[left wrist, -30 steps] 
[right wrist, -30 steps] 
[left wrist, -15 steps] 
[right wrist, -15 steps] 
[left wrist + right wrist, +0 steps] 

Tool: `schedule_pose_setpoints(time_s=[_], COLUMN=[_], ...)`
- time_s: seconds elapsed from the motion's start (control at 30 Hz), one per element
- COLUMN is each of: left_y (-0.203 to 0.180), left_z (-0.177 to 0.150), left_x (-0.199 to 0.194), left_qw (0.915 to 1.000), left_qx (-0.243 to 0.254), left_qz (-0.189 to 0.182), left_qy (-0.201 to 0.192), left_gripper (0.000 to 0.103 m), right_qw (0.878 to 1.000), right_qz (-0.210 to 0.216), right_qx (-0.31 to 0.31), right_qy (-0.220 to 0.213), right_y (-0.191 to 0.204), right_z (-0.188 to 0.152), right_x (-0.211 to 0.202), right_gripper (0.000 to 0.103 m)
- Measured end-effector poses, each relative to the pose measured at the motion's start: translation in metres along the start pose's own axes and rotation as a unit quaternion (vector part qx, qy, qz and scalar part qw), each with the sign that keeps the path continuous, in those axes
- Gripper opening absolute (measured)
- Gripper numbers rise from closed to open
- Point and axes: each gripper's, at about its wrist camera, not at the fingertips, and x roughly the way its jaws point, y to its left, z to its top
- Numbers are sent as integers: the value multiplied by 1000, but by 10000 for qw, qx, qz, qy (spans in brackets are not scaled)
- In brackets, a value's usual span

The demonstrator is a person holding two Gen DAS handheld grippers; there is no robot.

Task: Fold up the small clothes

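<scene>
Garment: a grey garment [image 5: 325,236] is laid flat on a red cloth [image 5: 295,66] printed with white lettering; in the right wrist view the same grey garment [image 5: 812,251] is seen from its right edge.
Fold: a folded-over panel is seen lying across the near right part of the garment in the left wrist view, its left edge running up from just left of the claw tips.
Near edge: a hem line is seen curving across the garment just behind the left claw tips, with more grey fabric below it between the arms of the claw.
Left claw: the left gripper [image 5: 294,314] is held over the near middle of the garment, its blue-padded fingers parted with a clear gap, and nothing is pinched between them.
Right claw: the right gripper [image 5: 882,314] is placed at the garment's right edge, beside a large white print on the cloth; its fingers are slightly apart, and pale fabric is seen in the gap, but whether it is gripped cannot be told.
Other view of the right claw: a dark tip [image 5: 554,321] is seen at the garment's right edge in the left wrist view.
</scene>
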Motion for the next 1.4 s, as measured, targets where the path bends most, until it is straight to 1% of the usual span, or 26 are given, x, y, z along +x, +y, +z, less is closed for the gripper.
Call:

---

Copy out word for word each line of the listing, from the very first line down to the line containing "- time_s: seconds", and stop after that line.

[left wrist, -30 steps] 
[right wrist, -30 steps] 
[left wrist, -15 steps] 
[right wrist, -15 steps] 
[left wrist + right wrist, +0 steps] 

Tool: `schedule_pose_setpoints(time_s=[_], COLUMN=[_], ...)`
- time_s: seconds elapsed from the motion's start (control at 30 Hz), one per element

The response has been given in full.